From the records below, print exactly the lines starting at the one containing "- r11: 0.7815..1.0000" and ending at the one containing "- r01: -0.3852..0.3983", ends included, and nothing else.

• [Supplied records]:
◇ ◇ ◇
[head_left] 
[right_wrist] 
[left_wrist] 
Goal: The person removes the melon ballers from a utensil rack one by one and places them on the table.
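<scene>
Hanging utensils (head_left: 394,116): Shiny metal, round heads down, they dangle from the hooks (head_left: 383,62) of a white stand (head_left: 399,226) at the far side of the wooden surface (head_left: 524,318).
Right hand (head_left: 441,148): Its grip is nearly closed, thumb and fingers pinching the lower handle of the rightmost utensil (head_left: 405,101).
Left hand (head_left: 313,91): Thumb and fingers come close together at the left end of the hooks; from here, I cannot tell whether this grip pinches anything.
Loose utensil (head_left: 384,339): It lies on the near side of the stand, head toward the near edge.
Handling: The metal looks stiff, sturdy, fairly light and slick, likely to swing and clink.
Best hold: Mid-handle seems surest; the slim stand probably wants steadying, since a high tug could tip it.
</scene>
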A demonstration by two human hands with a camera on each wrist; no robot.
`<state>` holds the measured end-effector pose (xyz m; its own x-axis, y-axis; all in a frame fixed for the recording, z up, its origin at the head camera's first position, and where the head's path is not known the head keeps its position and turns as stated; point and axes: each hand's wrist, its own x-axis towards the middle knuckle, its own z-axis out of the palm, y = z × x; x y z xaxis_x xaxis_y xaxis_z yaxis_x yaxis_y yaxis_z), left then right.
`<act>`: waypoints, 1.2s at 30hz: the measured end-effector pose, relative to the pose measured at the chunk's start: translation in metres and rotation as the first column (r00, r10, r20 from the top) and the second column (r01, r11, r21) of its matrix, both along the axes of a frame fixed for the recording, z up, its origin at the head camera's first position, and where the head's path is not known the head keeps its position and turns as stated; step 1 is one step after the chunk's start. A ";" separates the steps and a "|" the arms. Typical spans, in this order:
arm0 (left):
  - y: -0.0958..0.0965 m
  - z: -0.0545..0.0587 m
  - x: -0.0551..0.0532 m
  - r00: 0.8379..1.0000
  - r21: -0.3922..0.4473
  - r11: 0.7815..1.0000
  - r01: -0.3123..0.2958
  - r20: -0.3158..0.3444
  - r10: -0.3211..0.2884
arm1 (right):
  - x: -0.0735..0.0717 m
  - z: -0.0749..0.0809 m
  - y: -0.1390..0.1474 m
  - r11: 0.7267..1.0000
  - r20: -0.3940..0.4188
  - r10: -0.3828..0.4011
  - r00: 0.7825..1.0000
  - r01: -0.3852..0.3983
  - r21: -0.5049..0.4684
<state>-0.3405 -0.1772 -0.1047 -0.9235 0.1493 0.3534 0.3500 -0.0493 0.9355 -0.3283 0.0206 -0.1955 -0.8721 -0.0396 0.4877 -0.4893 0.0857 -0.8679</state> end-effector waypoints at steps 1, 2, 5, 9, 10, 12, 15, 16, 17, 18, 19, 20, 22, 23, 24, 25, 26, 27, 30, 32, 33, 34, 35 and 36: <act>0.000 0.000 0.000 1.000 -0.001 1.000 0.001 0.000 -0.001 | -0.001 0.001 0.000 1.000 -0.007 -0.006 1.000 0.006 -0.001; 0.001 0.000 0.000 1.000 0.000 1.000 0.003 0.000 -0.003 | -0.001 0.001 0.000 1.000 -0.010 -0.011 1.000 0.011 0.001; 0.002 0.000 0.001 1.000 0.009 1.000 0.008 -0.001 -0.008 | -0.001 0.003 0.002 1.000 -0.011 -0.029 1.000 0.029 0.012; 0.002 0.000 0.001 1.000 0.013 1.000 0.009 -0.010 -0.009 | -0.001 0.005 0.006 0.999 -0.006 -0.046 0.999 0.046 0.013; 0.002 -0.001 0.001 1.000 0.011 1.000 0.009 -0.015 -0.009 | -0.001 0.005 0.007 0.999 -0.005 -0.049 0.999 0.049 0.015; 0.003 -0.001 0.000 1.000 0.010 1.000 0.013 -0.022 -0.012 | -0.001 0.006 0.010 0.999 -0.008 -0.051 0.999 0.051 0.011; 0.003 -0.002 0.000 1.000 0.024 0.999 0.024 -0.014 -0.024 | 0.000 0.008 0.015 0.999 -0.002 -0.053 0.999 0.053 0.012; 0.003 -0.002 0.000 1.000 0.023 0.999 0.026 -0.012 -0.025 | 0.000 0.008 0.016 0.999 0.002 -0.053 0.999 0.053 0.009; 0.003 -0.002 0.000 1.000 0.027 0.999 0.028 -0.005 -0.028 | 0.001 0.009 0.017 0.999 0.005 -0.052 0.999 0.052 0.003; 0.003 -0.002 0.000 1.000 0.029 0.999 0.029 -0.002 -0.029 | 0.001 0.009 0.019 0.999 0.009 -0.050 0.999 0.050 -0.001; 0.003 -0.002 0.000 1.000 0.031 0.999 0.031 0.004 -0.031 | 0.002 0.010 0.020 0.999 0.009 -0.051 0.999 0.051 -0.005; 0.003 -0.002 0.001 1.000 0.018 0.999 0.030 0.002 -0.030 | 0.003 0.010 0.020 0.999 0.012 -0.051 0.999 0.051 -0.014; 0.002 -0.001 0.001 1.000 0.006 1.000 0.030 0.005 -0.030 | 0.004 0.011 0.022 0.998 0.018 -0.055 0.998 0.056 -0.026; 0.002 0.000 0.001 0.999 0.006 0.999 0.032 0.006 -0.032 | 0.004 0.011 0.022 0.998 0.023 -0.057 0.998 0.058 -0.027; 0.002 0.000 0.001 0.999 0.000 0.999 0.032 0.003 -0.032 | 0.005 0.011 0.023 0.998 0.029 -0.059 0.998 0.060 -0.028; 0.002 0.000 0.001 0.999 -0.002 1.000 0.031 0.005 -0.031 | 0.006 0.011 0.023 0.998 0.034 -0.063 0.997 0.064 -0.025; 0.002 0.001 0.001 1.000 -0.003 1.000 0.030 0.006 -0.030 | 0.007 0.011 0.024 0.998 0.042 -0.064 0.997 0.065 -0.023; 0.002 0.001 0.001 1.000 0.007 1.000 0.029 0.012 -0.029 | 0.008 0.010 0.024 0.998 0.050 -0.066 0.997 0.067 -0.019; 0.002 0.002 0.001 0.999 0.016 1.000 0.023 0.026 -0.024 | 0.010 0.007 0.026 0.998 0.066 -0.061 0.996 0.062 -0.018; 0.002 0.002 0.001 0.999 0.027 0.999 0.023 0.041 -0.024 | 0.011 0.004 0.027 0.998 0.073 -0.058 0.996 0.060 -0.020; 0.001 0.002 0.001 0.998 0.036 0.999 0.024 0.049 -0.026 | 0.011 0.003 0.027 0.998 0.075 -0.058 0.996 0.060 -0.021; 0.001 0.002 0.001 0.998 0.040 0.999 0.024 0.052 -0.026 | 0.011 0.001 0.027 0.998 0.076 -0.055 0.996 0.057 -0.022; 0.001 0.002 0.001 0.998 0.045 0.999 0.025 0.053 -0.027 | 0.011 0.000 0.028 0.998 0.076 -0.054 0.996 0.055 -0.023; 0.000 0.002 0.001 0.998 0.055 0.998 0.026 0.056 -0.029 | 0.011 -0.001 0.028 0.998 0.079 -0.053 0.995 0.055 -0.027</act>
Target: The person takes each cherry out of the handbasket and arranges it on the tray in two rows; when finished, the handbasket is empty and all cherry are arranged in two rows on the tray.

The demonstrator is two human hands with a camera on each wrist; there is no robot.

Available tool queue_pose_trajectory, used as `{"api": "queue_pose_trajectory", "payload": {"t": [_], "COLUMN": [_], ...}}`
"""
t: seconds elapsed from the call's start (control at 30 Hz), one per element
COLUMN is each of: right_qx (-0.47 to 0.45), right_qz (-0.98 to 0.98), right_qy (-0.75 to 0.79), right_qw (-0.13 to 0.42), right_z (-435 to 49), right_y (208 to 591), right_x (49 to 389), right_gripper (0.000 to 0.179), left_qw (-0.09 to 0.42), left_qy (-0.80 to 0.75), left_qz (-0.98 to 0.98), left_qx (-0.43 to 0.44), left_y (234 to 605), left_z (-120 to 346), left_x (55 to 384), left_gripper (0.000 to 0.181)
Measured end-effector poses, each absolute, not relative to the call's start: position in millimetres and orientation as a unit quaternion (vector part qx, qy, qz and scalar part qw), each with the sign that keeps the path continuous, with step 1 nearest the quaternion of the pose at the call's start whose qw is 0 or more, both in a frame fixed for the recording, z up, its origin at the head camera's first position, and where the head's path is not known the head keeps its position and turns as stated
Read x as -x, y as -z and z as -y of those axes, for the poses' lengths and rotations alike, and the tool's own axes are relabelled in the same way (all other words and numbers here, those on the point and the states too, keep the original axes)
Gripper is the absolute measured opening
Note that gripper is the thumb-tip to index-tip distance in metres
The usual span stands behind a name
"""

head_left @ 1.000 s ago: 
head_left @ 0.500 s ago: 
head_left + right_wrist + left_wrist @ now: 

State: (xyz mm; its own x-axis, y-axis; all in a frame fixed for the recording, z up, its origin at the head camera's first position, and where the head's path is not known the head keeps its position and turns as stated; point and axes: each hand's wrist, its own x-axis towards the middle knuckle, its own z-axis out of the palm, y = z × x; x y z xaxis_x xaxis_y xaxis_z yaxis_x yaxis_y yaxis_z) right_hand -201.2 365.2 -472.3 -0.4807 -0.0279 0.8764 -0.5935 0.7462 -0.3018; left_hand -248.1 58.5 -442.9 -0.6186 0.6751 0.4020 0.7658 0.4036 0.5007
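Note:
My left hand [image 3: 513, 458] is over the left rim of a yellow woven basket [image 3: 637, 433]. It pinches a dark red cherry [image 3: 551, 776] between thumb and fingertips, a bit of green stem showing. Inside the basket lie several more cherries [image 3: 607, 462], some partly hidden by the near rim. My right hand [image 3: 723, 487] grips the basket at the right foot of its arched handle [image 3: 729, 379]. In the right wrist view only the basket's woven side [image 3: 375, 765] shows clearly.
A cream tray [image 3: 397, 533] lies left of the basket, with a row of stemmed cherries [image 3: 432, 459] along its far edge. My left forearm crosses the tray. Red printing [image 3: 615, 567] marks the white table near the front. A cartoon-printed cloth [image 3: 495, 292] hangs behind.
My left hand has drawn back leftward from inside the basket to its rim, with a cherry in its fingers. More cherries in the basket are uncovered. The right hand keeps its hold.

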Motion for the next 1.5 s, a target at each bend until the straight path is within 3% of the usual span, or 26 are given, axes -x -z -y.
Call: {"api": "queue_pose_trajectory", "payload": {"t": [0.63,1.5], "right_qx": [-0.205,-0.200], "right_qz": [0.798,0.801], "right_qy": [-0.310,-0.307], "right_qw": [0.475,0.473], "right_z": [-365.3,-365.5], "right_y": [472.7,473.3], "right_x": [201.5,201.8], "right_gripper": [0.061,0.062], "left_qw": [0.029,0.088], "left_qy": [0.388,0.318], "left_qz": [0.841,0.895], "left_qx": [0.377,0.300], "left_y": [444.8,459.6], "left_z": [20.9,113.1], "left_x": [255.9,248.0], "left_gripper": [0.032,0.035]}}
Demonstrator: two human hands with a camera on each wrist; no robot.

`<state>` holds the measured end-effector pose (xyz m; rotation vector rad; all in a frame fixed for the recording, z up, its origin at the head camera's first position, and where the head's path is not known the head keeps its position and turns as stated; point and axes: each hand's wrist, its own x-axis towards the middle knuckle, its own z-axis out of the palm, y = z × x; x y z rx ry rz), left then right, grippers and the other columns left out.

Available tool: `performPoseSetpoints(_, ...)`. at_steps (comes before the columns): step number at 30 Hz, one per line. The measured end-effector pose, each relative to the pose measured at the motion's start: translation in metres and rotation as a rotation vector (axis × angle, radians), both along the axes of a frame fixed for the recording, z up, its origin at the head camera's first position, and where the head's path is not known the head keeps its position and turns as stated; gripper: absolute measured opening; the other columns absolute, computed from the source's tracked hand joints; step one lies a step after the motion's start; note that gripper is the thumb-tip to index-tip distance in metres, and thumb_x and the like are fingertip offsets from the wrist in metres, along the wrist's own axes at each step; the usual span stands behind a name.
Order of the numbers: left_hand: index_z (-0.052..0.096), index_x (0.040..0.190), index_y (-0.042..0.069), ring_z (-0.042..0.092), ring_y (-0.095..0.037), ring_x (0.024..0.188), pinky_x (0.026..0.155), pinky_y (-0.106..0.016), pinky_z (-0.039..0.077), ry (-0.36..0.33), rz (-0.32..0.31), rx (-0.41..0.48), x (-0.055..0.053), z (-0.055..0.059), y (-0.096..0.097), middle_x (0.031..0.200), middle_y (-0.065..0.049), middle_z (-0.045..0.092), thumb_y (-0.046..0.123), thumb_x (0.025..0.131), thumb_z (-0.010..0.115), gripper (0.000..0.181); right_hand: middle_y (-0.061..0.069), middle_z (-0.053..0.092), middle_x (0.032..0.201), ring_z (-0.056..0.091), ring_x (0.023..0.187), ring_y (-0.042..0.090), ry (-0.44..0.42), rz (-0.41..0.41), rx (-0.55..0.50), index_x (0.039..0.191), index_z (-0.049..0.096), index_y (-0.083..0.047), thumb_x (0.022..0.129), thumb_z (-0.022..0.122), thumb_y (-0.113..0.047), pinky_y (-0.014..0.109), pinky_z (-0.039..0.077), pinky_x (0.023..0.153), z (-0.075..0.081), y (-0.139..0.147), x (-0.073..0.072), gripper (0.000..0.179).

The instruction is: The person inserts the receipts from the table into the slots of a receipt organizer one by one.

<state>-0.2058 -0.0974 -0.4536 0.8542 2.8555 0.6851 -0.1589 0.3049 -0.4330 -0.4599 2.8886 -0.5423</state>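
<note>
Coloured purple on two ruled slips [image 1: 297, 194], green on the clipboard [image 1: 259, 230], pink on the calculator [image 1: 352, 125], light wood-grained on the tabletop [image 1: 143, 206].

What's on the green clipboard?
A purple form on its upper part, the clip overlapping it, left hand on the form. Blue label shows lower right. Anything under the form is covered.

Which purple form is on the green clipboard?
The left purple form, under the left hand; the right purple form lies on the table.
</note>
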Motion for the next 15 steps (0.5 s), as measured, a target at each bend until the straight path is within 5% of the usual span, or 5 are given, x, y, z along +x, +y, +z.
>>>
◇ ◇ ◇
• [Answer to this exercise]:
  - r11: 0.7815..1.0000
  - r01: -0.3123..0.2958
  - r20: -0.3158..0.3444
  - r10: -0.3211..0.2884
arm1 (right):
  - x: -0.0735..0.0717 m
  - z: -0.0749..0.0809 m
  - y: -0.1390..0.1474 m
  - r11: 0.7267..1.0000
  - r20: -0.3940..0.4188
  - r10: -0.3828..0.4011
  - r00: 0.7825..1.0000
  - r01: -0.3852..0.3983

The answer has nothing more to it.